Doñana no está aquí es un muy interesante relato del escritor venezolano Juan Emilio Rodriguez. Cuenta la historia de los últimos días de agonía de una madre enferma y los pensamientos de su hijo recordando su rica existencia.

Juan Emilio es un gran escritor latinoamericano que nos ha hecho recordar a través de su prosa a la pluma mágica de Gabriel García Marquez. Espero puedan disfrutar, como nosotros lo hicimos, de esta sensacional historia.

Doñana no está aquí

Doñana no está aquí - Cuentos sobre la vida

Se muere mamá, se está muriendo. Mírale la respiración: entrecortada, ruidosa. El doctor ─uno de los tantos que por aquí han desfilado─ ha dicho que vayamos adelantando los preparativos funerarios porque el fin se acerca. Mi tía no acepta el dictamen médico y se aferra, orando en silencio, a una estampita del Gran Poder de Dios. Yo, en cambio, tengo la misma sensación del adolescente que sorprende a la hermana mayor haciendo el amor con un extraño: quisiera huir de aquí.

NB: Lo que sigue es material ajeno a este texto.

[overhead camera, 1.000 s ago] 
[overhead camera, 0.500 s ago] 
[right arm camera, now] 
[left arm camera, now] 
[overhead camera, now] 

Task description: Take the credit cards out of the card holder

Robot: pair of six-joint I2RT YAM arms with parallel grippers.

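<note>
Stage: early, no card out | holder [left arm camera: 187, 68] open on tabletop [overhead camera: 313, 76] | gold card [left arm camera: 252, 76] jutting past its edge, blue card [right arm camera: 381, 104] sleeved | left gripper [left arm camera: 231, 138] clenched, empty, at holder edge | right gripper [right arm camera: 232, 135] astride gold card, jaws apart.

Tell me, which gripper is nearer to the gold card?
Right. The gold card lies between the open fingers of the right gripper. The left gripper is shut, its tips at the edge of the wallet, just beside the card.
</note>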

No sirvo, no me programaron, para observar pasivo las indecisiones de la muerte. De hecho, pocas veces me paro al lado de la cama donde mis hermanas parecen el soldado de Pompeya. Si de mí dependiera hace siglos que le habría dado dieciséis vueltas a la gran rueda del tiempo, hasta convertir esta incertidumbre, precisa sólo en éter y alcohol, en un borroso recuerdo.

Ya son varios los días ─¿o semanas?─ de lenta agonía. Mi tía intenta ver un buen signo en ello. «Fíjate, hijo ─inicia animada─, los médicos decían que no pasaba de la otra semana y aquí… está».

Pero al pronunciar la última palabra su tono baja, y las lágrimas corren por su tosca faz de campesina. Sí, aquí está, ¿pero cómo está? Punzada por el suero y la sonda; escoltada, como si no bastara, por la presencia inquietante de un artefacto respiratorio que suelen colocarle cuando le falta el oxígeno.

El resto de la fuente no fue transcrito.